Here he was, the only person of interest in the most famous missing persons case in the country, soon to be known as the most famous murder case once Gabby Petito‘s body was found. And yet, somehow, they didn’t follow him when he left on a “hike” to the nearby Carlton Reserve swampland in Florida. Not only that, they assured the public they knew where he was after mistaking his 55-year-old mother for the 23-year-old bald fugitive.
Just a mess. No wonder there’s a petition to create a formal investigation into the massive errors on the part of law enforcement generally and North Port in particular.
Related: Utah Police Got Paid For Gabby Petito Bodycam Footage — Why That’s NOT OK!

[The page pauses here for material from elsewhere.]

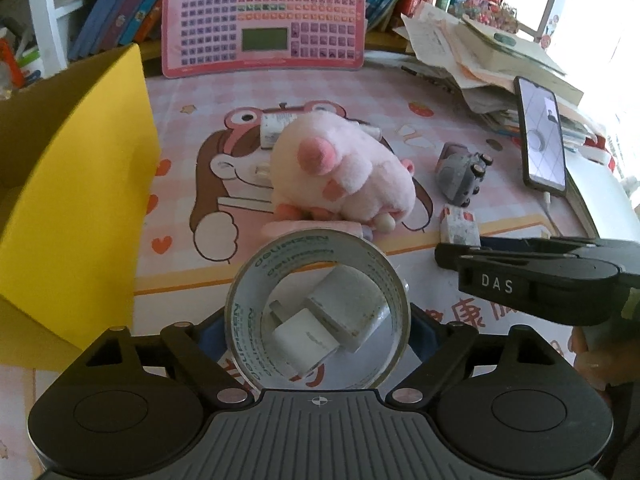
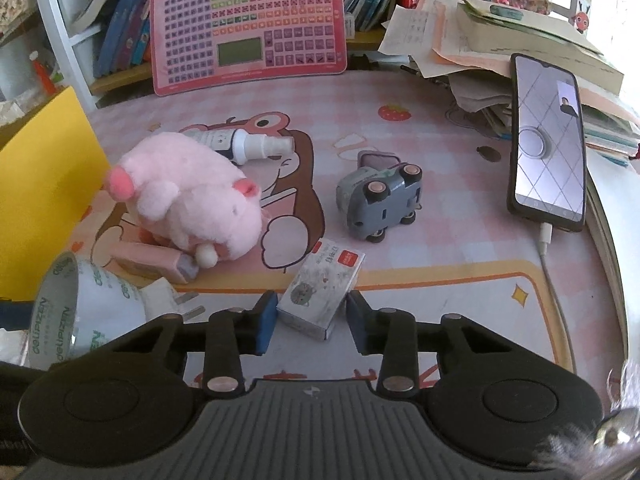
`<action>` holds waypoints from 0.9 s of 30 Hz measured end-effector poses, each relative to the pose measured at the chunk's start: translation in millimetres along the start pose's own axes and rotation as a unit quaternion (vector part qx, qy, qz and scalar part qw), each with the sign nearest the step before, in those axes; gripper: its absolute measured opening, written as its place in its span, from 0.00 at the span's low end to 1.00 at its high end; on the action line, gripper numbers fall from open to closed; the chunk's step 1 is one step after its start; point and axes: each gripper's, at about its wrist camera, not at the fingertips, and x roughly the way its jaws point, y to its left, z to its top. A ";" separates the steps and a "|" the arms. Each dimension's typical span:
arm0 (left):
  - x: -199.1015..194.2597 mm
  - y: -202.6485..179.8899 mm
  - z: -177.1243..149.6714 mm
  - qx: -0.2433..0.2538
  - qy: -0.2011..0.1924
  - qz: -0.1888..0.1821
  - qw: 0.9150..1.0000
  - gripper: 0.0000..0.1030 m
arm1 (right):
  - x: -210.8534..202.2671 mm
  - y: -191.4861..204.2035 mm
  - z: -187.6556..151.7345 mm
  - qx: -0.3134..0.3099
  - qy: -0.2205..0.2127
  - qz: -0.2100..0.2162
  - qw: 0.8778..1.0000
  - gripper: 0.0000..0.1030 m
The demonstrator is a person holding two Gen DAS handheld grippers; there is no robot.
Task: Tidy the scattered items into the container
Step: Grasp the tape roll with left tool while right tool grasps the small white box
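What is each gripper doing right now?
Left gripper: closed on the clear plastic tape roll.
Right gripper: closed on the small white cardboard box.

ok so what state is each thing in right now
left tongs, shut on the tape roll
right tongs, shut on the small box
phone, propped upright, screen on, cable plugged in
toy car, tipped on its side
spray bottle, lying down
yellow box, open
learning pad, propped up, screen blank
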 end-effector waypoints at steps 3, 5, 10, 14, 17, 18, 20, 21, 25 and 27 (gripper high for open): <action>-9.0 -1.1 -0.9 0.007 -0.015 0.003 1.000 0.85 | -7.5 0.2 -1.6 0.005 -0.007 0.004 1.000 0.33; -14.1 -1.9 -2.0 0.012 -0.022 0.005 1.000 0.85 | -12.3 0.0 -2.7 0.008 -0.010 0.008 1.000 0.32; -26.8 0.1 -8.1 0.013 -0.035 0.006 0.999 0.85 | -19.3 -1.1 -7.6 0.023 -0.004 0.019 1.000 0.31; -40.2 4.1 -13.4 0.007 -0.048 -0.001 0.999 0.85 | -31.2 3.8 -12.2 0.026 -0.013 0.022 0.999 0.30; -49.9 6.8 -18.6 0.009 -0.058 -0.010 0.998 0.85 | -39.9 9.4 -15.8 0.023 -0.019 0.023 0.999 0.30; -52.4 7.9 -20.9 0.010 -0.060 -0.014 0.998 0.85 | -42.5 11.3 -17.4 0.025 -0.020 0.024 0.999 0.30; -56.8 10.8 -26.0 0.012 -0.063 -0.021 0.998 0.85 | -48.4 15.5 -21.1 0.026 -0.021 0.022 0.999 0.29; -59.2 12.6 -28.6 0.013 -0.064 -0.025 0.998 0.85 | -52.0 17.7 -23.2 0.026 -0.022 0.020 0.999 0.29; -69.6 20.4 -37.6 0.014 -0.067 -0.041 0.997 0.85 | -70.3 29.1 -32.3 0.018 -0.033 0.014 0.999 0.28; -75.5 25.2 -41.3 0.016 -0.071 -0.050 0.996 0.85 | -80.3 36.2 -37.6 0.015 -0.041 0.012 0.999 0.28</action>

Well, based on a new report, the North Port PD have already paid a hefty price for the mistakes. The question is, how much did this hunt cost? A heck of a lot more than it would have cost one car to watch him at all times.
WINK News got their hands on the North Port Police Department’s budget for the past year or so, and it seems the overtime cost alone dwarfs what they spent in the entire year before the search!

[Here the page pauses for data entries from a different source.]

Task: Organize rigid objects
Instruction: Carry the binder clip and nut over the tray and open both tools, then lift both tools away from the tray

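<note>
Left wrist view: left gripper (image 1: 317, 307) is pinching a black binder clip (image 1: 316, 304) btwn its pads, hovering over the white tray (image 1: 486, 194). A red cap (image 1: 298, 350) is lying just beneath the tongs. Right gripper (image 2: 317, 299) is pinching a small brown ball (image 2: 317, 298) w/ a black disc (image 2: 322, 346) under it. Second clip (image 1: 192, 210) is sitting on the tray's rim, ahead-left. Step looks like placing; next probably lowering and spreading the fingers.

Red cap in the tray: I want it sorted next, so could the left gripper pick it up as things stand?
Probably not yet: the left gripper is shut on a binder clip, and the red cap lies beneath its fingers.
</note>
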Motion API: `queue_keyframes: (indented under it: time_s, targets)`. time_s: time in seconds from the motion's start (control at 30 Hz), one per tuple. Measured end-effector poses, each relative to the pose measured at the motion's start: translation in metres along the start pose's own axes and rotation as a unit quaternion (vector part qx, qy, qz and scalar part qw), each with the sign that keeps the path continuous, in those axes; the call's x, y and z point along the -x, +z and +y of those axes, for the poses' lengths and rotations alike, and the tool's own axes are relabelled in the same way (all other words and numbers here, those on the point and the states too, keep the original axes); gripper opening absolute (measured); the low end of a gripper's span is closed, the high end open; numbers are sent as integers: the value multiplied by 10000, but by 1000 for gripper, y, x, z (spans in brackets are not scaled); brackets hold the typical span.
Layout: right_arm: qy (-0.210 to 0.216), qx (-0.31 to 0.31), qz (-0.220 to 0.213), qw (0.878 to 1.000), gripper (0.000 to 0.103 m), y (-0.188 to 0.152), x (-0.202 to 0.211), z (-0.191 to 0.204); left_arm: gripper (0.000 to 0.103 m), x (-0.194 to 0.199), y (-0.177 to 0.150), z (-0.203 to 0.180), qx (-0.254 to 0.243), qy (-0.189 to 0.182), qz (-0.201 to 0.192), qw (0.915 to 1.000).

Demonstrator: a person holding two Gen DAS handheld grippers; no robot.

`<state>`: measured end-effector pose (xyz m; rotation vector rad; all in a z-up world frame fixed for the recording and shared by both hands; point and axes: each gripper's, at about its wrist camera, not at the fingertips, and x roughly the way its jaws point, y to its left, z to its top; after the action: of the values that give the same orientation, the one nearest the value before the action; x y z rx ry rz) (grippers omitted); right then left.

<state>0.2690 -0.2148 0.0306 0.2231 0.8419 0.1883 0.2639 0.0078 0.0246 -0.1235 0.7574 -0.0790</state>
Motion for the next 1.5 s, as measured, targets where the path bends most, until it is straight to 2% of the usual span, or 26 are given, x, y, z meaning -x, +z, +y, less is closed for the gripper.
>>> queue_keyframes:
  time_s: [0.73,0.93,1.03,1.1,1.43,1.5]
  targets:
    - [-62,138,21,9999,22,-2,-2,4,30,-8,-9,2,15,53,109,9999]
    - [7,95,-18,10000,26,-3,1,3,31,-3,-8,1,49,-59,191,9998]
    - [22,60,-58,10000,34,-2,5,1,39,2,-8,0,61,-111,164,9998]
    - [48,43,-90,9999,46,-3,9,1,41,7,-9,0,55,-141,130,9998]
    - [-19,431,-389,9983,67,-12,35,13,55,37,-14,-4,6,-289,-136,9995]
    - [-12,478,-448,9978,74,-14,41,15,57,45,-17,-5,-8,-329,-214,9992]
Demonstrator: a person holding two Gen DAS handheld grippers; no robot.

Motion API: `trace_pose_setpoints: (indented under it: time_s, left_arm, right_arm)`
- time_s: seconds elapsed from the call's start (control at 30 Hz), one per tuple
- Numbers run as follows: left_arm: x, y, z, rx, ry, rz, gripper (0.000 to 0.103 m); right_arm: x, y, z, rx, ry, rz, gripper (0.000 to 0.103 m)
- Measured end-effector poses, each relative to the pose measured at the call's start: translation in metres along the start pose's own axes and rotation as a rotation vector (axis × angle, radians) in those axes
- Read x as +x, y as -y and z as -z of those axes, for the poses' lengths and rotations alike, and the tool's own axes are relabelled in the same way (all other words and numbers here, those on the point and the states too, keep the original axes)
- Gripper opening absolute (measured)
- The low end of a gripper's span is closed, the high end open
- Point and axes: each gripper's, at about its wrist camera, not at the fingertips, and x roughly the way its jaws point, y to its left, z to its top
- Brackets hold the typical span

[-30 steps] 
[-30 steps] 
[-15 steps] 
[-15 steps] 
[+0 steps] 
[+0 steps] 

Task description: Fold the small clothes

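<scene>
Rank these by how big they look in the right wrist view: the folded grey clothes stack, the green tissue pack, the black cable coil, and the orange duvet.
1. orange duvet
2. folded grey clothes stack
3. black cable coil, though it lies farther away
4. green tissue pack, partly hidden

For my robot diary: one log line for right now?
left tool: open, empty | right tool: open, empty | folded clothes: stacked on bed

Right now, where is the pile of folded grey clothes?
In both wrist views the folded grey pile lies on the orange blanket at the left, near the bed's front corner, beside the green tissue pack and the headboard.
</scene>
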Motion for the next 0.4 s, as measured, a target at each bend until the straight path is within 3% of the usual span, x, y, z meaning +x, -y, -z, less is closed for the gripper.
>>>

Gabby was reported missing on September 11. Brian’s parents revealed he was gone on September 17; his remains were found on October 20. The OT budget for September and October was $195,000. To put that in perspective, the overtime cost of the whole YEAR before that, from September 2020 until September of this year, was just a third of that, $67,000. So yeah, their mistakes definitely cost them.
While the budget report isn’t broken down into more detail, one can imagine the man-hours that go into combing the swamp inch by inch for four weeks. The overtime is one thing — how long did North Port cops spend searching instead of doing their normal day-to-day work?
Not only that, this was a joint effort of multiple law enforcement groups, including the FBI. This budget is just for the local department. So in the end the cost to taxpayers may never be fully realized. One expert early on in the search speculated the search was costing $200,000 a day early on. That’s the cost of police, dog teams, boat rentals, divers they brought in, everything all told.
Oof. And in the end, it wasn’t even police that found him, it was his parents. And we still don’t have answers.